I moved to dissolve the partnership.

I offered the restaurant to SS. Buy me out and you can have it. SS didn’t have any money. BD’s family was wealthy and she offered to finance the buyout. SS BD and I worked out the details and then approached the leaseholders. Things were going good but SS kept opening his mouth in the meetings and what came out was all about betrayal and conspiracy and his absolute lack of responsibility for all that had happened. In the end the leaseholders approached me and said they could not lease to SS unless BD, who had demonstrated her intelligence and acumen throughout the meetings, signed the lease. I met with BD and she could not accept the thought of being tied to SS.

I ended up with the restaurant. SS believes I took it from him and reinforces this belief through the small town grapevine. In the meantime BD and I have moved from adversaries to mutual respect and even admiration.

BD has had enough. She tries to make him move out but he worms in deeper with her family and stalls on finding a place of his own.

BD finally removes him. SS cannot let it go. He drives by the house, phones constantly, publicly creates the illusion that all is well, shows up at all of BD’s family functions.

In a matter of months BD begins to fall for a local artist, a talented painter and outdoorsman. SS’s stalking becomes merciless, constant drive bys followed by telephone calls whenever Art Boy’s vehicle is in the vicinity, if Art Boy isn’t in evidence SS tries to come through the door. BD cannot walk through town, if SS spots her he runs to her side, will not let her be. BD and Art Boy begin to meet almost exclusively at my restaurant since SS cannot bear to walk into the hall of his defeat.

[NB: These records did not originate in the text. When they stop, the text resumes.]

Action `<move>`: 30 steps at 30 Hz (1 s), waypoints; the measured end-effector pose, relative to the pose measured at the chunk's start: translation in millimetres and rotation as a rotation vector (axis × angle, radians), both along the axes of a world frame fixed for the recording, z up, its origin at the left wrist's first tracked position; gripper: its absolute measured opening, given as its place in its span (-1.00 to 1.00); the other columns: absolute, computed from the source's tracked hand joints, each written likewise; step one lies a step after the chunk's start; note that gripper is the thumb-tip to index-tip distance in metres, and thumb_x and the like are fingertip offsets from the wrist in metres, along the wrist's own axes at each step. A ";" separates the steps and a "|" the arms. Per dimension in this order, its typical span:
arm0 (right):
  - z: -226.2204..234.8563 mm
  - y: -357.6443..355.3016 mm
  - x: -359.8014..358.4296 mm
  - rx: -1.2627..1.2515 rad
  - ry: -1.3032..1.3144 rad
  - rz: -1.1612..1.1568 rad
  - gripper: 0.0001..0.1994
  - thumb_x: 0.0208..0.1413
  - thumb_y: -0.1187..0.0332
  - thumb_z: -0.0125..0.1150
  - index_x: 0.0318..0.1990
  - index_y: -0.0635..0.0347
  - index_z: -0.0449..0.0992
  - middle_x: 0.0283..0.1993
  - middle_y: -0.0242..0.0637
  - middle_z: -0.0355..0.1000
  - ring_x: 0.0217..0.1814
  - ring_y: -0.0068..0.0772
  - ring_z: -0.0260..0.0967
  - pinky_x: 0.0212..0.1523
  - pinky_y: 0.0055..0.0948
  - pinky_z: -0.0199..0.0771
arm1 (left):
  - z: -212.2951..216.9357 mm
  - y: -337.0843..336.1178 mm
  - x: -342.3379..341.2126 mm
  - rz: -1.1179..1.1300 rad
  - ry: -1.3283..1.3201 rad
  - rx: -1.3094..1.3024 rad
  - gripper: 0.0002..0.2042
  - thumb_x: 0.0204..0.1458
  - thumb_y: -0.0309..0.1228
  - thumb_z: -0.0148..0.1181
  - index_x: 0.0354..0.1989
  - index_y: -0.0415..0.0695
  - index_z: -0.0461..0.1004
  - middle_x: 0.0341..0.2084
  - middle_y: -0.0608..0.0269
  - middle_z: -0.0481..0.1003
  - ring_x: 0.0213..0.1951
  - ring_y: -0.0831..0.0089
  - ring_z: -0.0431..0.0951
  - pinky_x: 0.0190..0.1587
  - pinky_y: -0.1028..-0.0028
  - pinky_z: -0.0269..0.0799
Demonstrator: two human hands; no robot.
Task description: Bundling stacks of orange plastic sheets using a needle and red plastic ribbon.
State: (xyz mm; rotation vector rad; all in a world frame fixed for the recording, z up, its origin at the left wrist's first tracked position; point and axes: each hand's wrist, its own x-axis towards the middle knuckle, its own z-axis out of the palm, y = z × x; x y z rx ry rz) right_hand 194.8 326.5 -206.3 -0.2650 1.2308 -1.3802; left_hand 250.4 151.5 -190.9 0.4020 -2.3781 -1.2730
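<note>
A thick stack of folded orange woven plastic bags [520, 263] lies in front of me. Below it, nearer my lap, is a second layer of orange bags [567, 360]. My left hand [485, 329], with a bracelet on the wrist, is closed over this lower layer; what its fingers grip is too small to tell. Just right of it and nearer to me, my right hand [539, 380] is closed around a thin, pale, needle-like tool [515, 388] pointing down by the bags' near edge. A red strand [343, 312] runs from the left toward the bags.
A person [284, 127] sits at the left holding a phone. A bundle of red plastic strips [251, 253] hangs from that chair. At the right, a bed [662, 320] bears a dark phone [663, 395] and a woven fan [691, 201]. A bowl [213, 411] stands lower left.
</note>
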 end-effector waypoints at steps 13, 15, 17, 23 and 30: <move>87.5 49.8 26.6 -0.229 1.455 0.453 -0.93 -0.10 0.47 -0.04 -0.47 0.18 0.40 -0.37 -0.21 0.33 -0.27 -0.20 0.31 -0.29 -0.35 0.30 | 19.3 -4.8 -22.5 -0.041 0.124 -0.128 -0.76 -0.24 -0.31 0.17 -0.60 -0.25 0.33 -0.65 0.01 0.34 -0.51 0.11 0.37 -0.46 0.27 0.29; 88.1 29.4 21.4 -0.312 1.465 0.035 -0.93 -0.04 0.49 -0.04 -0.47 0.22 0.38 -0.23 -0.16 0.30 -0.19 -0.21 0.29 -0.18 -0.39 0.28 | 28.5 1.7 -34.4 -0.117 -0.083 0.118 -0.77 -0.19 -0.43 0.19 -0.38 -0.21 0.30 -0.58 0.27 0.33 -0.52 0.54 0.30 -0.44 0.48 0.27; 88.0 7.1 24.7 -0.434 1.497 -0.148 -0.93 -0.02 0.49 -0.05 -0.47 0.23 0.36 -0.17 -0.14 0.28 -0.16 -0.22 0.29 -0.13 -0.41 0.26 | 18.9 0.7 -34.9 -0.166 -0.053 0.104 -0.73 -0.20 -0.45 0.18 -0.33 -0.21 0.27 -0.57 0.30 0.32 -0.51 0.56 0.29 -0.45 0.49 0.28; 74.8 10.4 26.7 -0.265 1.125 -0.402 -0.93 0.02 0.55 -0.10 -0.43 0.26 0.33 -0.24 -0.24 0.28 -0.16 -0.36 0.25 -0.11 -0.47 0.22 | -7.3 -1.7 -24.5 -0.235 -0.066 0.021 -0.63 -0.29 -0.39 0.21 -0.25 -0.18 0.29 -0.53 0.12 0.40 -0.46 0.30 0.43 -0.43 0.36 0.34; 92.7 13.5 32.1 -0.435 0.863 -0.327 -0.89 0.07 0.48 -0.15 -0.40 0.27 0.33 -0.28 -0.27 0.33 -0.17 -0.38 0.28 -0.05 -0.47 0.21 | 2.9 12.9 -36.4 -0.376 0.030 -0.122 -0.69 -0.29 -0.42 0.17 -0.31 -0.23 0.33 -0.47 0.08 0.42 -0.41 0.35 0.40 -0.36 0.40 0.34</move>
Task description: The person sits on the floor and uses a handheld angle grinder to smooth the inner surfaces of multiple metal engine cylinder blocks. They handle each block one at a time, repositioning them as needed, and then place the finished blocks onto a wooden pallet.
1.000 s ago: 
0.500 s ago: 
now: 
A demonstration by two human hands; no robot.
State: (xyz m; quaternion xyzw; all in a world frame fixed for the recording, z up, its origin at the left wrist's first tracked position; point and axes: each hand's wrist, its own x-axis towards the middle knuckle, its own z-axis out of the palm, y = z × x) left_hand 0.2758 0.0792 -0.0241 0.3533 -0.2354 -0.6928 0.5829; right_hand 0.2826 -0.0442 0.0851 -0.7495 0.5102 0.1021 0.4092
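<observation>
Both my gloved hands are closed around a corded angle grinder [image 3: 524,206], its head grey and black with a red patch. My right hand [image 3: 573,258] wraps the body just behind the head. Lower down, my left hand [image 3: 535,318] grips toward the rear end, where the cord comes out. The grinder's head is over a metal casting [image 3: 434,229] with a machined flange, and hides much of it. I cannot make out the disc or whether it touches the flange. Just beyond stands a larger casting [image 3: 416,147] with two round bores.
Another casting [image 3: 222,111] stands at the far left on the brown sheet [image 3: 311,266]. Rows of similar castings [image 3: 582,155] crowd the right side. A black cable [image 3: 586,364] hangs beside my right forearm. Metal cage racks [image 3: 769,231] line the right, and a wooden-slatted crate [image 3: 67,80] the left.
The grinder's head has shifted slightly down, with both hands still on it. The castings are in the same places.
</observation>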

Soon Art Boy moves in with BD, it’s the only way she can conceive of, short of the police, to keep SS out of the house. An interesting insight to the workings of SS occurs after a couple of verbal confrontations with Art Boy. SS interprets these confrontations as a demonstration of Art Boy’s irrational jealousy. According to SS Art Boy’s relationship is threatened by the true love demonstrated by him.

Fast forward a couple of years. Art Boy is out. I am finishing up the process of an ugly two year divorce battle. BD and I become friends and then, slowly and secretly more. SS still calls BD constantly. He’s noticed BD and I together, calls to warn her of my duplicity and evil nature. He is plugged into the town gossip and calls to let BD know of any infractions or rumors of my misdeeds.

BD and I “come out” during a wedding reception. SS witnesses our dancing, can see the connection and the implications in the way we move with each other, against each other. SS is horrified, stops in his tracks and turns beet red while staring at us on the dance floor. He flees the reception. There are twelve messages from him on BD’s answering machine when we return to her place after the party.

BD was involved with SS for all of six months. It is twelve years since she forced him out. BD and I have been together for nine years. SS still calls when he thinks he’s found dirt in the gossip mine. SS still runs out to stop BD in the street. SS has yet to find another relationship, he is saving himself for his one true love.